The Remove-a-Step Rule
Every AI feature should be tested against one question: does this remove a step the user is already taking? If no, kill it.
The single most useful filter for AI feature proposals is the remove-a-step rule. State the feature in one sentence. Ask: does this remove a step that real users are already taking, manually, today?
If yes: high adoption is likely. The user already does the thing; the AI just makes it faster. No new behavior required. The value proposition is felt on first use.
If no: the feature is asking the user to learn a new action AND trust an AI with it AND fit it into a workflow they don't currently have. Adoption will be a multi-quarter slog and possibly never happen.
Three worked examples.
'AI summarizes a long document.' Does this remove a step? Yes — users were skimming the document anyway, condensing in their head. The AI does it faster. Adopt.
'AI suggests new tags you should apply to your data based on patterns.' Does this remove a step? No — users weren't tagging this way before. The AI is creating new work that looks like analysis but actually requires the user to evaluate every suggestion. Don't adopt.
'AI drafts a reply to a customer support ticket.' Does this remove a step? Yes — support agents were drafting replies. AI drafts first; agent edits. Adopt.
The rule is fast. You can run it in 30 seconds. It will reject 40% of feature proposals before any design or spec work. That's the point.
AI features that remove steps adopt fast. AI features that add steps die slow.
Be specific about what counts as a step.
A step is a discrete unit of effort the user performs to make progress toward their goal. Reading a document is a step. Writing an email is a step. Searching a database is a step. Reviewing a list and picking the right item is a step.
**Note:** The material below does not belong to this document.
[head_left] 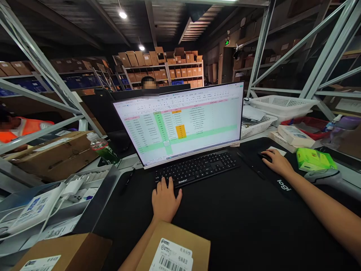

Reading an AI suggestion to decide whether to accept it is also a step. This is the most common gotcha. Teams propose AI features that 'help' by surfacing suggestions, but the act of evaluating each suggestion is itself a step. If the user has to evaluate ten suggestions, the AI added ten new steps, even if each suggestion is offered in one click.
The sharp version of the rule: does the AI reduce the total number of decisions the user has to make? Not 'does the AI offer help.' Help is irrelevant if it requires decision overhead.